Gillies’ business is year-round. His crew of 25 workers knows how to respond to clients, and he called himself “lucky” to have a seasoned crew.

“It’s a nasty business in that you can’t predict when the snow is going to come,” Gillies said. “You can’t make commitments to your clientele.”

The key to success, Gillies said, is communicating and staying ahead of clients’ expectations.

“That’s been the real battle this year,” he said.

Small operators have been “coming out of the woodwork” this year, Gillies said. And just about anyone with a pickup and a shovel has gotten into the action.

“It’s been super busy,” said Susan Atchison, who along with husband Brad, owns Snow King in Aspen.

Her husband recently had a streak of 40 days working with a day off. And even with the recent break between storms, Snow King crews still are busy clearing roofs or breaking up thick snow cap on sidewalks which, when it drains, creates deep ruts.

In a business with such large overhead costs, however, Atchison said this year’s bumper crop of snow has been like playing “catch up” for the light winters in recent years.

Local snow removal companies charge similar rates, Atchison said ” about $90 per hour for a small skid loader ” but with fuel prices rising, those costs and fees could go up.

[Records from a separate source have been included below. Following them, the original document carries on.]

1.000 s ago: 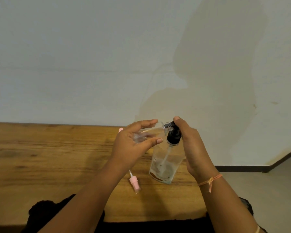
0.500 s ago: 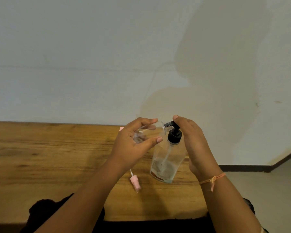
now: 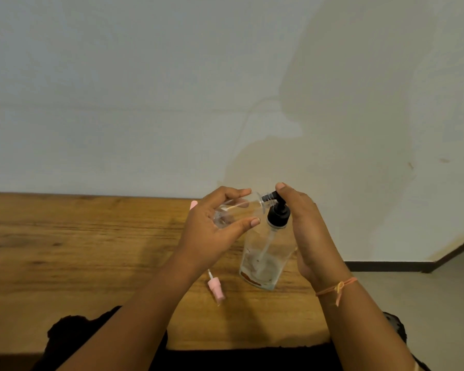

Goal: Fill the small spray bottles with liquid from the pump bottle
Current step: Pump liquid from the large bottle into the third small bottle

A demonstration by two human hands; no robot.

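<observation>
wooden table (image 3: 65, 250) meets pale stained wall (image 3: 145, 89).

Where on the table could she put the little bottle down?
The wooden table is bare left of the left hand, out to its edge. It is crowded between the pink spray cap and the pump bottle, by the right hand.

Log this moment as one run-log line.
left hand: holds small spray bottle at nozzle | right hand: on pump bottle head | pink sprayer cap: on table
</observation>
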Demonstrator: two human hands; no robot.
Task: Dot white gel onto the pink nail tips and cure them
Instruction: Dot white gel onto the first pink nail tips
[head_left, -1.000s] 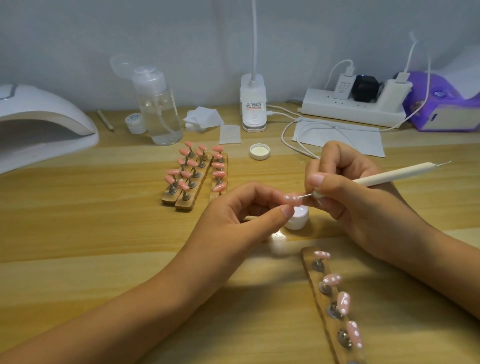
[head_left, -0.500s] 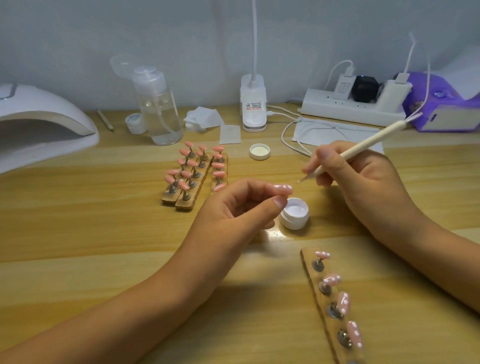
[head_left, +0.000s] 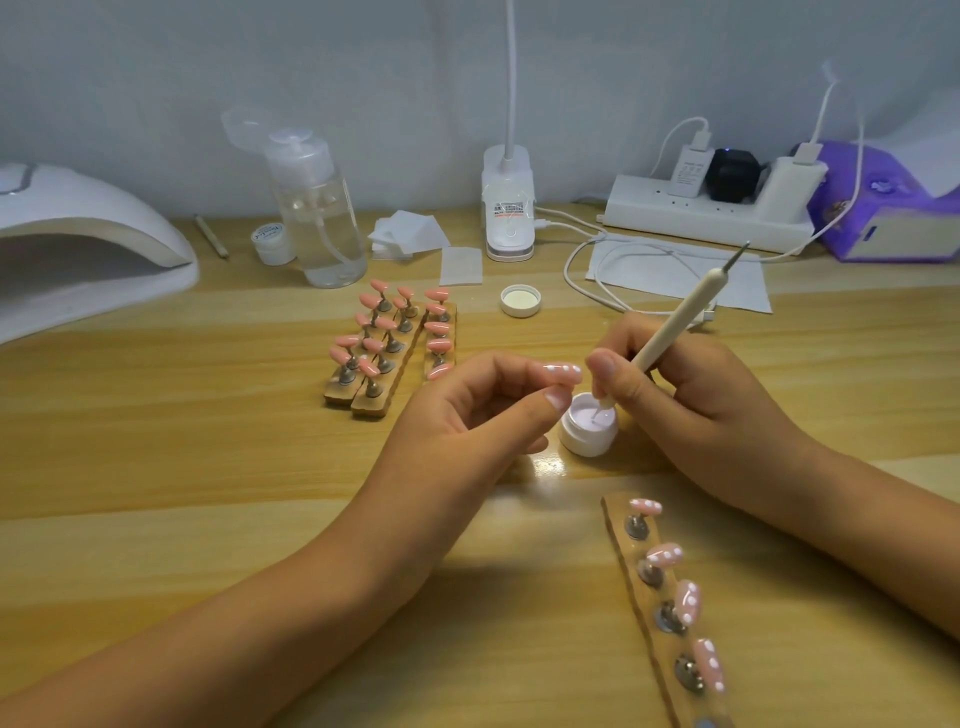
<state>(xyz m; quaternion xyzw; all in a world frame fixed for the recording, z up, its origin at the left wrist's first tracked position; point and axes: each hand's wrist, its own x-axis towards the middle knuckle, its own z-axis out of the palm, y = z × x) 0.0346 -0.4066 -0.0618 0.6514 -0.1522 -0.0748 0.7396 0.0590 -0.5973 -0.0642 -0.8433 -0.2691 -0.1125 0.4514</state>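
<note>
Four wooden strips (head_left: 370, 408), five dotted tips (head_left: 687, 603), two small jars (head_left: 589, 439), one dotting pen (head_left: 675, 332), one lid (head_left: 520, 301)

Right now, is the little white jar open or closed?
Open. The gel jar shows its gel, and the dotting tool dips inside it.
</note>
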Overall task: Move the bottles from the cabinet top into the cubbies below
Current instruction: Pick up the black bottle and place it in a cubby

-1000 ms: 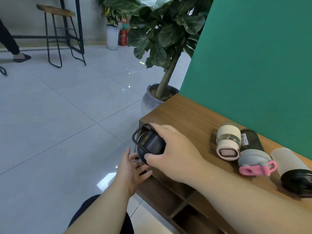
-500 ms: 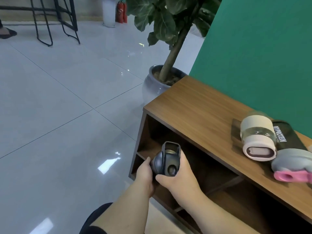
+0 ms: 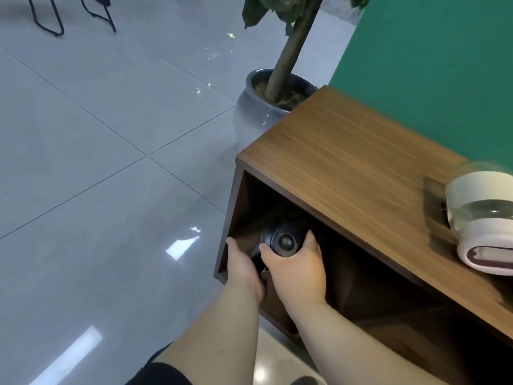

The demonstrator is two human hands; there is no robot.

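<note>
Head view shows the right hand [image 3: 295, 269] and left hand [image 3: 243, 266] wrapped around the black bottle [image 3: 283, 241] inside the leftmost cubby [image 3: 249, 209]; it seems rigid, smooth, best gripped at its body.

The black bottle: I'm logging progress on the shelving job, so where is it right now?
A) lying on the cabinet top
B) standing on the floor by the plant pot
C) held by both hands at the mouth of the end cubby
C: the black bottle sits between the left hand and right hand, under the cabinet top.
</note>
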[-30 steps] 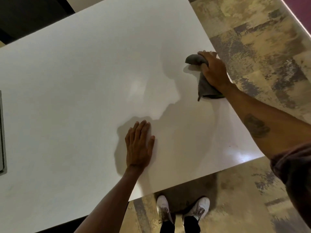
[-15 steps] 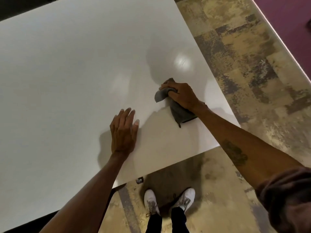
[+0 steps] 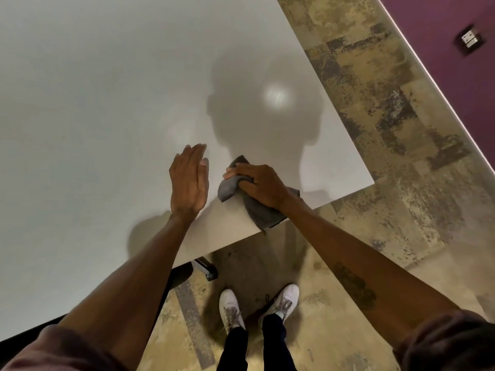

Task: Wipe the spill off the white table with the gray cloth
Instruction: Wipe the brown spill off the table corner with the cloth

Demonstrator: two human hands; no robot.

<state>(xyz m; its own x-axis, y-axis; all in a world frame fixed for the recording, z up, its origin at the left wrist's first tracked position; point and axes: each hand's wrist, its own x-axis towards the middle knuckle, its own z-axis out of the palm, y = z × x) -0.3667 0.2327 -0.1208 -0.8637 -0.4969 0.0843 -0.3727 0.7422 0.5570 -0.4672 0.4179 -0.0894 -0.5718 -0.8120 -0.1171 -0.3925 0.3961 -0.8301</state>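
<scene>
Right hand (image 3: 261,184): palm down, fingers curled and clenched over a bunched gray cloth (image 3: 242,195), which is pressed against the white table (image 3: 93,103) close to its near edge. The cloth is gripped at its middle; one folded corner is seen past the fingertips on the far side, a second lobe bulges out toward the left hand, and a tail trails under the wrist and hangs just over the near table edge. The right forearm is extended from the lower right, with a dark mark on its upper surface that is too blurred to be read.

Left hand (image 3: 189,180): open, nothing held, fingers straight and together, just beside the cloth without touching it. The hand is tilted onto its outer edge; whether that edge rests on the table or is raised slightly cannot be told.

No spill can be made out on the table; only a bright glare spot and the person's shadow are seen beyond the cloth. The part of the cloth under the palm is hidden. The table is cut off at the left and top of the view. Below the near edge, white shoes (image 3: 230,306) are seen on a mottled floor (image 3: 375,156).
</scene>
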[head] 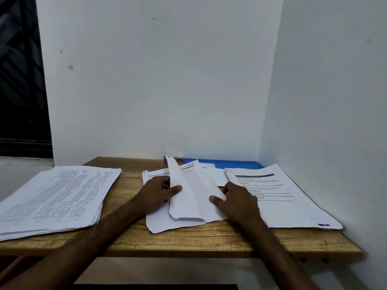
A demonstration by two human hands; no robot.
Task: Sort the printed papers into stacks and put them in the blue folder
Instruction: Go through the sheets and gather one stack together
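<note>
A middle pile of white sheets (180, 222) lies on the wooden table, its top sheet (188, 197) folded and lifted up lengthwise. My left hand (159, 191) grips that folded sheet at its left edge, thumb on top. My right hand (238, 197) presses on the pile's right side, thumb on the paper. A thick stack of table-printed papers (56, 197) sits at the left. A stack with a dark header bar (282, 197) sits at the right. The blue folder (230, 164) lies flat at the back against the wall, partly covered by papers.
The wooden table (188, 241) stands in a corner, with white walls right behind it and close on the right. The left stack overhangs the table's left end. A dark window is at the far left.
</note>
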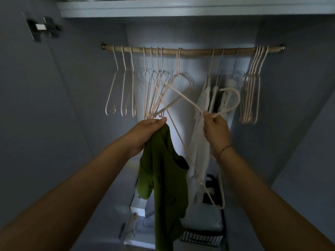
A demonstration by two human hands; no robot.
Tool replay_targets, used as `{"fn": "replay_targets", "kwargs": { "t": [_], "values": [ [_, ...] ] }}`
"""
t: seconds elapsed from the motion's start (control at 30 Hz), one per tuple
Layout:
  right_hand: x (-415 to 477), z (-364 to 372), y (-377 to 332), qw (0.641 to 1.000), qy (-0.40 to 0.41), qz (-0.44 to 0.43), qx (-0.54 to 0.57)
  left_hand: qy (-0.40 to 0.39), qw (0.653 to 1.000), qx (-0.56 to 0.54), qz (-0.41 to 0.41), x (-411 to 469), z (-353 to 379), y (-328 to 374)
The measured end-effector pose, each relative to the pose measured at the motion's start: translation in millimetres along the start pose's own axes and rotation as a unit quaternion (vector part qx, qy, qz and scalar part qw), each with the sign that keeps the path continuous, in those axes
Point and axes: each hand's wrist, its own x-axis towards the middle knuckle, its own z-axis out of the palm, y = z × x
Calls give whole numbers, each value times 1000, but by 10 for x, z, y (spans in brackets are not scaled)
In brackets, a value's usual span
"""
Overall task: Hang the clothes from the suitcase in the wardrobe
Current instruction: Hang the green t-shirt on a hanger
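Observation:
My left hand (146,132) is raised inside the wardrobe and grips the top of a green garment (165,182), which dangles below it. Just to the right, my right hand (215,130) pinches the neck of a pale pink hanger (188,104); its hook curls up to the right and its frame slants down past the green cloth. Above both hands runs a wooden rail (195,51) carrying several empty pink hangers (154,91). White clothes (205,98) hang on the rail behind my right hand.
More empty hangers (251,95) cluster at the rail's right end. A shelf (181,8) sits above the rail. On the wardrobe floor lie a white box (138,205), folded items and a woven basket (201,239). The open door with its hinge (42,28) is at left.

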Motion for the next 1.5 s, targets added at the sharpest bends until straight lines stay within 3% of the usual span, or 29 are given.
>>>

“We’ve been booked. I haven’t been able to take on more clients,” Atchison said. But area snow removal companies work together and share clients when one company has a full slate.

“Be nice to your plow driver,” Atchison said with a laugh. They work long hours ” often around the clock ” and roof shovelers take on the grueling, dangerous task with no fear.

“Hats off to them this year,” Atchison said.